La décision stratégique du président Trump de retirer les troupes étasuniennes de Syrie a des répercussions importantes. Le borg [État profond] américain et international est furieux qu’il ait mis fin à une occupation illégale en vertu du droit international aussi bien que du droit interne américain. « C’est anti-américain ! »

 

Le ministre de la Défense James Mattis, « Mad Dog » a démissionné de son poste, qu’il quittera le 28 février.
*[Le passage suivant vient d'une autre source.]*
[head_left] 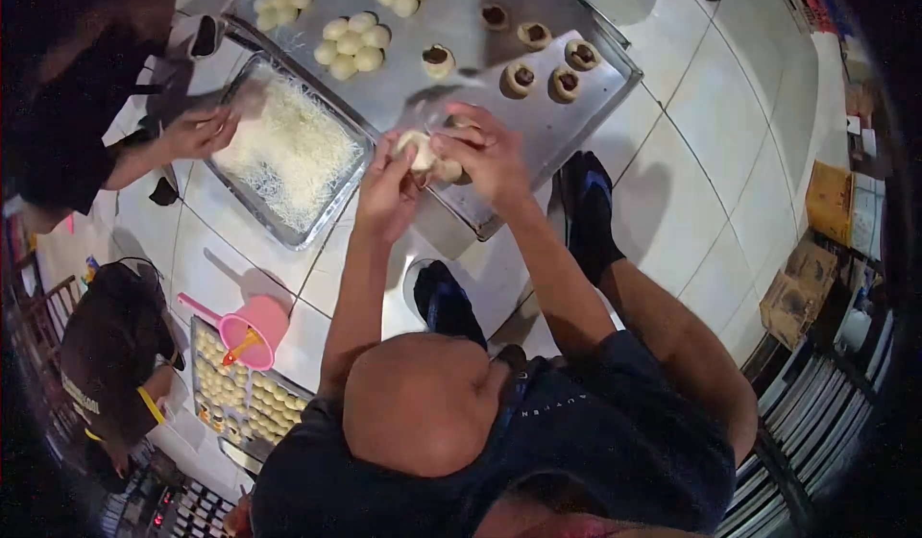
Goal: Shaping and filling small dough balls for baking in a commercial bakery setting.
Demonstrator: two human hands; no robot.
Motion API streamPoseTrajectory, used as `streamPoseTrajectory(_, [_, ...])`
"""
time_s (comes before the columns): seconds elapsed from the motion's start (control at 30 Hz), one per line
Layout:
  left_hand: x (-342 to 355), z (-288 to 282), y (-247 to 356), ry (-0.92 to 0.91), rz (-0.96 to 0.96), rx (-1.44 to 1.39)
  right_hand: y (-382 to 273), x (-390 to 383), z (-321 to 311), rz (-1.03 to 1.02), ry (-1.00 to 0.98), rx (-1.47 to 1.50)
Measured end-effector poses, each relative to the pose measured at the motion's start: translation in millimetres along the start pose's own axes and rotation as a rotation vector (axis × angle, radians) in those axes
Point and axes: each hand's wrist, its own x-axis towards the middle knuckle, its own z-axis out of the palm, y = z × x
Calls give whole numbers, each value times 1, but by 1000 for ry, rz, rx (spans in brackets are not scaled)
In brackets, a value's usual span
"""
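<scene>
Both your hands meet at the middle of the frame, just above centre. Your left hand (387, 190) and your right hand (488, 158) are closed together around a pale dough ball (420, 151), fingers curled in from both sides so that only part of the dough shows between them. It sits over the near edge of the large metal baking sheet (567, 120) that fills the upper middle of the frame.

On that sheet, toward the upper right, stand several dough pieces with dark filling (567, 83) in their open tops. Toward the upper left of the sheet lie clusters of plain dough balls (352, 44).

Left of your hands, a rectangular metal tray of shredded white cheese (288, 154) lies on the white tiled floor (711, 154). Another person's hand (199, 134) rests at that tray's left edge, in the upper left of the frame.

In the lower left a pink plastic scoop (252, 331) lies beside a tray of small pale dough pieces (240, 399). Your feet in dark socks (588, 202) show just below and right of your hands.
</scene>
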Motion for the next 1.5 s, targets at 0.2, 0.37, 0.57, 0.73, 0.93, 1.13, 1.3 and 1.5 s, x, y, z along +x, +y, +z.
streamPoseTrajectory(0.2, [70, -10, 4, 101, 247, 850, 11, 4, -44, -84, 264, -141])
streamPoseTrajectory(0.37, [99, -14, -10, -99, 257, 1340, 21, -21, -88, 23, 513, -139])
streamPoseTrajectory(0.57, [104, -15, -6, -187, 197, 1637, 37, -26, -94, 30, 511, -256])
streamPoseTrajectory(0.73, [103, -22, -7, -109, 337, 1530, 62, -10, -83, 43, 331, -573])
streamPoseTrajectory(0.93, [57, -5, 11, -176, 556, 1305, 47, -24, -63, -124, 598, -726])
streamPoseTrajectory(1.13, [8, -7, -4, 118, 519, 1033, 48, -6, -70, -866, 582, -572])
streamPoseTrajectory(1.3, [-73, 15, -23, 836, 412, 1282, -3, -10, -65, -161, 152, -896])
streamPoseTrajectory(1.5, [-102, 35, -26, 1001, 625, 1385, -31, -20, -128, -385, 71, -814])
Il n’était pas d’accord avec la décision du président. C’est la deuxième fois en cinq ans qu’un commandant en chef élu [le président des États Unis, NdT] est en sérieux conflit avec la tendance belliqueuse de Mattis. Le président Obama l’avait congédié en tant que chef du commandement central (CentCom) car il préconisait une politique plus agressive à l’égard de l’Iran. Mattis est aussi extrêmement belliciste envers la Russie et la Chine.

Le président Trump a fait campagne pour réduire l’implication des États-Unis dans les guerres à l’étranger. Il veut être réélu. Il n’a pas besoin d’un secrétaire à la Défense qui l’implique dans d’autres guerres qui ont peu ou pas de but défini.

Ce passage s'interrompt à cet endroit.